A lot of those sound waves range from the infrasonic, or sound waves with frequencies as low as 10Hz, to the ultrasonic, sound waves as high as 320 kHz. The typical, healthy human hearing range is between 20Hz and 20kHz.

“Our brain is, compared to some of these marine mammals, quite slow and insensitive to some of the higher frequencies and extremely fast speed sound signals,” said Liang. “The only way we can actually hear them is to slow them down. Transpose them lower so that they're brought to the human hearing range.”

For example, Liang said to imagine hearing the Arctic sea ice.

“We can hear the ice formation and all that,” he said. “But when you slow down to 1% of its original speed, it becomes a totally different world because you're hearing ice formation at the microscopic level.”

These sounds also happen on timescales humans cannot perceive, said Joshua Jones, Scripps oceanographer.

“When a beaked whale makes an echolocation, it sounds like (a) click,” he said. “The animal is hearing that click and then the return of that click off all the things that it encounters in the environment. But it happens so fast, not only we can’t hear it, but we can’t even perceive that.”

Jones and Liang said they have been spending a lot of time not only observing the ocean through sound but also thinking about what music can offer to disciplines like engineering, geology and oceanography.

“Can we do something other than just play some music in a concert hall? And I think that’s behind everything that we’re trying to do here,” said Liang.

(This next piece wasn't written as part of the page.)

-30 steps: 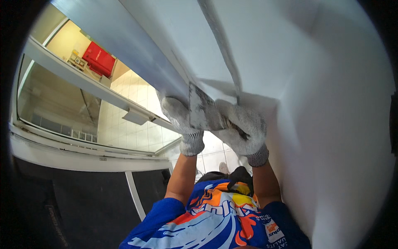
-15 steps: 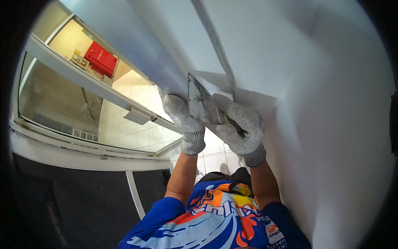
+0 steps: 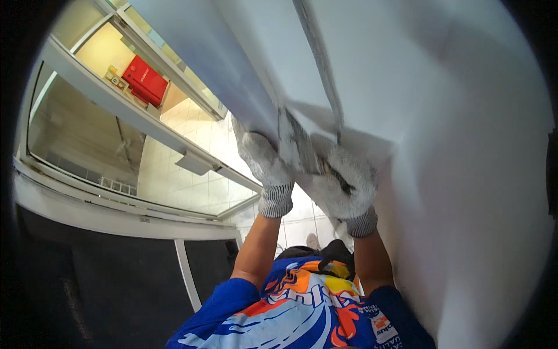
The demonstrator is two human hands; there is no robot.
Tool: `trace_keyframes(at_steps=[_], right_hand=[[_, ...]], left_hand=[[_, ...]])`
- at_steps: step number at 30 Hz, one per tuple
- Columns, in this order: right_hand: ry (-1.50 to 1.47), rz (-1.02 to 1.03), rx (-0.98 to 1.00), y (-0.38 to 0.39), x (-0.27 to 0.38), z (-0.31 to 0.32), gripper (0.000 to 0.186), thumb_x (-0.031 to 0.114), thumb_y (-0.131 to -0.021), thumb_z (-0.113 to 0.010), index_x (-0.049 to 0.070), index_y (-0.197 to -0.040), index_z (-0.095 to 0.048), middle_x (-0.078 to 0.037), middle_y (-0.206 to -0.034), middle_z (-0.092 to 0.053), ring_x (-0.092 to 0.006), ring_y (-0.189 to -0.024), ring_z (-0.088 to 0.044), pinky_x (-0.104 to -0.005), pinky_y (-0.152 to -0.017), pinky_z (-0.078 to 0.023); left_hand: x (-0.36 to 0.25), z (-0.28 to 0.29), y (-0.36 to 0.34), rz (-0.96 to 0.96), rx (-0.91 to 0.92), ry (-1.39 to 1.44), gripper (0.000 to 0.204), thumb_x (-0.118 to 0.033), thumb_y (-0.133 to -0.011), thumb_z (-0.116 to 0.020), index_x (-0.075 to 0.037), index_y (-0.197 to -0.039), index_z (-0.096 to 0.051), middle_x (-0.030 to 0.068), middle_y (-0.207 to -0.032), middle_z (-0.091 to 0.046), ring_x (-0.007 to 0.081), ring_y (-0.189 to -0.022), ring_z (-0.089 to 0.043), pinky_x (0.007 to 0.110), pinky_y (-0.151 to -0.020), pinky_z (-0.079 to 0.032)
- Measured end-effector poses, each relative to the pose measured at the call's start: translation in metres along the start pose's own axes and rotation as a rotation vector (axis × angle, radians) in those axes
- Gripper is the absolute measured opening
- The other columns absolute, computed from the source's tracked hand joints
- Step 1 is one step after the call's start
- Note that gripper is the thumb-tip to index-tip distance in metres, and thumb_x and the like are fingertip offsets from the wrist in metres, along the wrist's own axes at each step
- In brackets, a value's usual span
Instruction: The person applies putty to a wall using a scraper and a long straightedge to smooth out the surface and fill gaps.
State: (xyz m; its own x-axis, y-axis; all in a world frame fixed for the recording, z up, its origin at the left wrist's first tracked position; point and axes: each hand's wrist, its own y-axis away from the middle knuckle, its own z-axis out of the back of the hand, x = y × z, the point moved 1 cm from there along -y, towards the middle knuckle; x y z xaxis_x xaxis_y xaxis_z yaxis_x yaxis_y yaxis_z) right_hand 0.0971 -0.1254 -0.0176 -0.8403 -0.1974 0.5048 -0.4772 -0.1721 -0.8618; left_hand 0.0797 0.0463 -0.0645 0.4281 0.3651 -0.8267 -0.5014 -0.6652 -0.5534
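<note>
My right hand (image 3: 343,180), in a grey speckled knit glove with a striped cuff, has its fingers wrapped round the handle of a putty knife (image 3: 296,142). The blade is broad and smeared with whitish compound, and its edge is up against the pale wall (image 3: 256,70), near a corner. Left of the blade, my left hand (image 3: 261,157) wears a matching glove. It lies along the wall's side edge with its fingers stretched upward, partly hidden behind the thumb side, and it holds nothing I can see.
A grey groove (image 3: 319,58) runs down the wall above the blade. To the left stands a metal-framed glass door (image 3: 87,139) with dark lower panels (image 3: 104,279). A red cabinet (image 3: 145,80) shows beyond it. White tiles (image 3: 299,224) cover the floor.
Both hands and the putty knife have shifted slightly right in the view. The blade has turned more edge-on and now meets the wall. More of the door frame shows at upper left.
</note>
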Motion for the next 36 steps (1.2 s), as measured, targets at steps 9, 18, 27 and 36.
trace_keyframes(at_steps=[9, 18, 27, 36], right_hand=[[0.026, 0.043, -0.044, 0.004, -0.001, -0.001, 0.05, 0.012, -0.071, -0.08, -0.001, -0.117, -0.065, -0.015, -0.096, -0.07, -0.0226, -0.073, -0.068, -0.0316, -0.065, -0.055], [0.162, 0.046, 0.04, -0.015, 0.011, 0.004, 0.052, 0.014, -0.073, -0.08, -0.002, -0.119, -0.064, -0.014, -0.095, -0.071, -0.0212, -0.072, -0.069, -0.0304, -0.064, -0.054], [0.126, 0.025, 0.065, -0.019, 0.01, 0.006, 0.05, 0.016, -0.075, -0.078, -0.001, -0.12, -0.064, -0.014, -0.091, -0.07, -0.0225, -0.072, -0.069, -0.0313, -0.066, -0.055], [0.082, 0.071, 0.024, -0.016, 0.008, 0.005, 0.051, 0.015, -0.075, -0.079, -0.001, -0.121, -0.063, -0.016, -0.095, -0.07, -0.0212, -0.074, -0.07, -0.0308, -0.067, -0.055]], left_hand=[[-0.009, -0.004, 0.004, -0.087, -0.046, -0.214, 0.067, -0.045, -0.104, -0.022, 0.01, -0.143, -0.028, 0.0257, -0.138, -0.041, 0.0328, -0.132, -0.039, 0.043, -0.111, -0.027], [-0.017, -0.005, -0.003, -0.024, -0.054, -0.294, 0.078, -0.055, -0.1, -0.023, 0.01, -0.143, -0.028, 0.0253, -0.136, -0.044, 0.0329, -0.13, -0.04, 0.042, -0.11, -0.028], [-0.03, -0.011, -0.003, -0.113, -0.03, -0.013, 0.079, -0.057, -0.1, -0.026, 0.009, -0.142, -0.031, 0.0231, -0.136, -0.044, 0.0297, -0.128, -0.042, 0.041, -0.109, -0.03], [0.0, 0.002, -0.002, -0.211, -0.01, -0.526, 0.08, -0.059, -0.099, -0.022, 0.01, -0.14, -0.034, 0.025, -0.135, -0.045, 0.0335, -0.128, -0.043, 0.043, -0.109, -0.031]])
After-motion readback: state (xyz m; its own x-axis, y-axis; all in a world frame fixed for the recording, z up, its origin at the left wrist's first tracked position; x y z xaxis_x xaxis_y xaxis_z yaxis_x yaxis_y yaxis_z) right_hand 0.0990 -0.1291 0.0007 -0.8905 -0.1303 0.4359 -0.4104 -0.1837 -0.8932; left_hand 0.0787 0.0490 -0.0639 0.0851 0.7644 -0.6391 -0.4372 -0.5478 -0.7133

The oceanographer and composer are working with several musicians, some of whom are professors and students at UCSD, to create the immersive musical experience. Among them is pianist Cory Smythe. At a rehearsal on Monday, he played with low and high notes as different frequencies of whale sounds played.

“The Inaudible Ocean” won’t be your typical concert, Liang said.

“This is not a kind of sit in your seat and just kind of be entertained,” he said. “You’re here to rediscover some of these things that didn't exist before. They might be there, but it's only because artists and scientists are working together now that we can finally reveal the beautiful world that there is. But, it takes a community to also appreciate that.”

The premiere of The Inaudible Ocean is scheduled for 7 p.m. on May 20 at the Conrad Prebys Music Center Concert Hall in La Jolla.